FPR = FP/(FP + TN) (1)
TPR = TP/(TP + FN) (2)

Here, sensitivity means that the percentage of the test samples with predicted ranks was higher than the given threshold, whereas specificity was computed as the percentage of negative samples with predicted ranks lower than the given threshold. Obviously, after obtaining different TPR and FPR pairs under different thresholds, the final ROC curve (in which, FPR is the horizontal axis of the coordinate system and TPR is the longitudinal axis of the coordinate system) could be plotted by connecting these pairs. Finally, the AUC could be obtained to represent the specific prediction performance of the computational models. Furthermore, it is obvious that the larger the AUC value is, the more likely the current classification algorithm is to place a positive sample in front of the negative sample, such that it can be better classified.
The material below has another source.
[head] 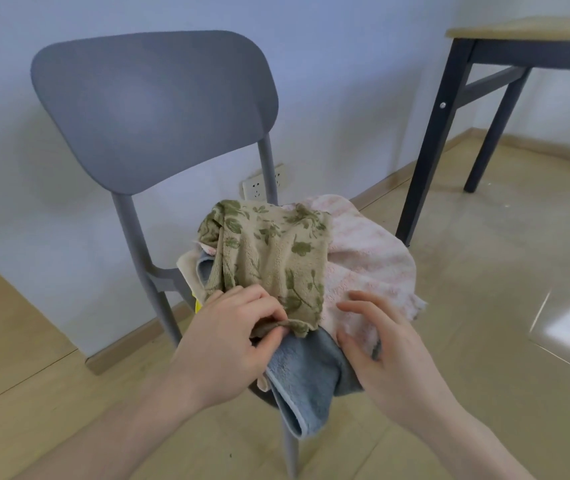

Next, for the global LOOCV and local LOOCV, we compared WINMDA with four state-of-the-art computational methods, namely BNPMDA, PBMDA, WBSMDA, and RLSMDA; the simulation results are shown in Figure 1 and Figure 2, respectively. From the two figures, it is easy to see that WINMDA can achieve reliable AUCs of 0.9243 and 0.8856 for global LOOCV and local LOOCV, respectively, when T = 16 and w = 0.6, which are much higher than the AUCs of 0.9169 and 0.8523 achieved by PBMDA, 0.9082 and 0.8571 achieved by BNPMDA, 0.8030 and 0.8390 achieved by WBSMDA, and 0.8426 and 0.7169 achieved by RLSMDA. It is obvious that our newly proposed method WINMDA is superior to these four traditional computational models in global and local LOOCV; therefore, it can be used as an important tool for discovering potential miRNA–disease associations.

Figure 1.

Figure 1

The comparison results between the weighted interactive network for miRNA–disease association inference (WINMDA) and four state-of-the-art computational models in terms of global leave-one-out cross-validation (LOOCV).

Figure 2.

Figure 2

The comparison results between WINMDA and four state-of-the-art computational models in terms of local LOOCV.

In addition, considering the potential bias of random sample partitioning for performance assessment, we divide the known miRNA-disease associations by 50 times, and the AUCs were obtained in the similar way as global LOOCV. As a result, WINMDA achieved the prediction performance with average AUCs of 0.9183 and 0.9200 with standard deviation of 0.0007 and 0.0004 when using the 5-Fold and 10-Flod cross validation (Table 1).

Table 1.

The average area under the receiver operating characteristics (ROC) curve (AUC) achieved by the weighted interactive network for miRNA–disease association inference (WINMDA) under the frameworks of 5-Fold cross-validation and 10-Fold cross-validation.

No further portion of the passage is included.